Methods: Patients who presented to hospital in Calgary, Alberta, who received a PPI for NV-UGIB from July 2015 to March 2017 were identified using ICD-10 codes. Patients were stratified into no endoscopy, high-risk, and low-risk lesion groups and further subdivided into no PPI, oral PPI, intermittent intravenous (IV), and continuous IV subgroups. Average length of stay (LOS) in each subgroup and costs were calculated.
Results: We identified 4141 patients with NV-UGIBs, (median age 61, 57.4% male). One-thousand two-hundred and thirty-one low-risk patients received continuous IV PPI, with an average LOS of 6.8 days (95% CI 6.2-7.3) versus 4.9 days (95% CI 3.9-5.9) for intermittent IV patients. If continuous IV PPI patients instead received intermittent IV PPI, 3852 patient days and CAD 11,714,390 (2017 CAD)/year could be saved.
Conclusions: Using real-world administrative data, we demonstrate that a sizable portion of low-risk patients with NV-UGIB who were given continuous IV PPI if switched to intermittent IV therapy could generate significant potential cost savings.
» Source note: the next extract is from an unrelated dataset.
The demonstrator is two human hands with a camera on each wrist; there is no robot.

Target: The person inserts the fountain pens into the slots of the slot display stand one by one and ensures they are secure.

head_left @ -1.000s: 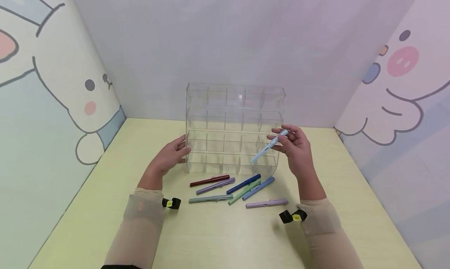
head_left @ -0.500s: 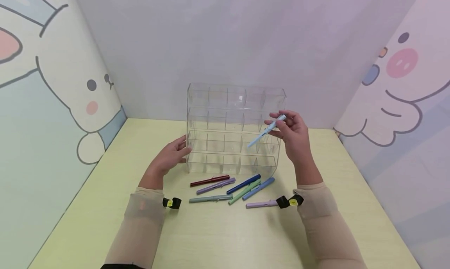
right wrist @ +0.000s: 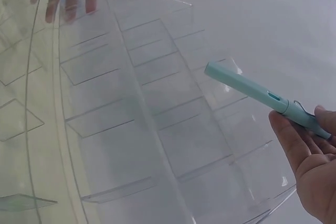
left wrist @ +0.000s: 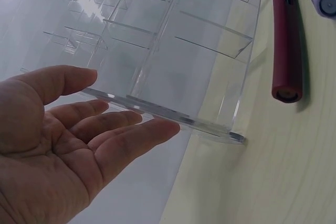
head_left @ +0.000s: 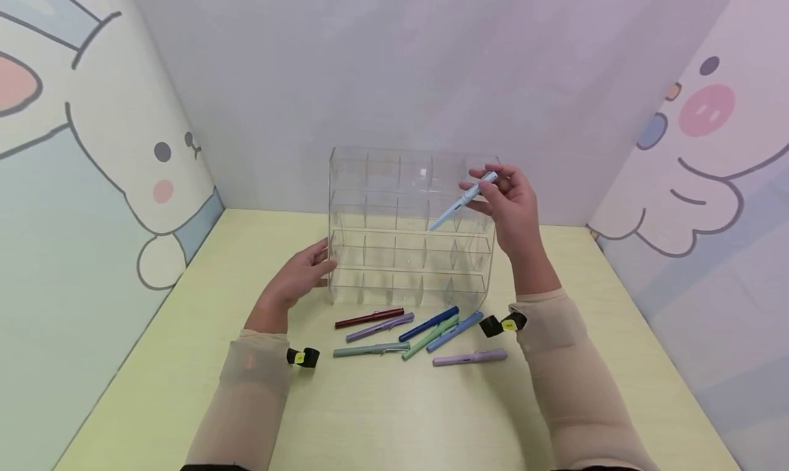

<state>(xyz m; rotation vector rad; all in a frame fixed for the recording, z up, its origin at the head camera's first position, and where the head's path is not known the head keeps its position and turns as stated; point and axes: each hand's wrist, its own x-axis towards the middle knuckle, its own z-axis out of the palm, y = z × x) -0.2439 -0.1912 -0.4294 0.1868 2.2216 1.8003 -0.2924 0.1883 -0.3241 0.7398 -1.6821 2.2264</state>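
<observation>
Rising with the clear acrylic compartment rack (head_left: 379, 257) to its left, the right hand (head_left: 513, 207) pinches the slim light-blue pen (head_left: 460, 205); the head view shows both higher than earlier, apparently nearing the upper tiers. The left hand (head_left: 298, 276) is unmoved.

Left wrist view: its loosely extended fingers (left wrist: 128, 148) touch the rack's side panel.

Right wrist view: the pen projects left from thumb and fingertips, before the rack; contact is unconfirmed.
</observation>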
背景:间歇或连续给予大剂量质子泵抑制剂(PPI)治疗非静脉曲张性上消化道出血(NV-UGIB)是有效的。对低风险患者使用间歇性PPI可能节省成本。我们的目的是估计如果所有低风险NV-UGIB患者接受间歇性PPI治疗,每年节省的费用。方法:使用ICD-10代码对2015年7月至2017年3月在阿尔伯塔省卡尔加里医院接受过NV-UGIB PPI治疗的患者进行识别。将患者分为无内镜检查组、高危组和低危组,并进一步细分为无PPI组、口服PPI组、间歇静脉注射组和持续静脉注射组。计算每个亚组的平均住院时间(LOS)和费用。结果:我们确定了4141例NV-UGIBs患者,(中位年龄61岁,男性57.4%)。1231名低危患者接受持续静脉注射PPI,平均生存期为6.8天(95% CI 6.2-7.3),而间歇静脉注射患者为4.9天(95% CI 3.9-5.9)。如果将持续静脉注射PPI的患者改为间歇性静脉注射PPI,可节省3852个患者日和11,714,390加元(2017加元)/年。结论:使用现实世界的管理数据,我们证明了相当一部分低风险的NV-UGIB患者,如果将持续静脉注射PPI改为间歇性静脉注射治疗,可以产生显着的潜在成本节约。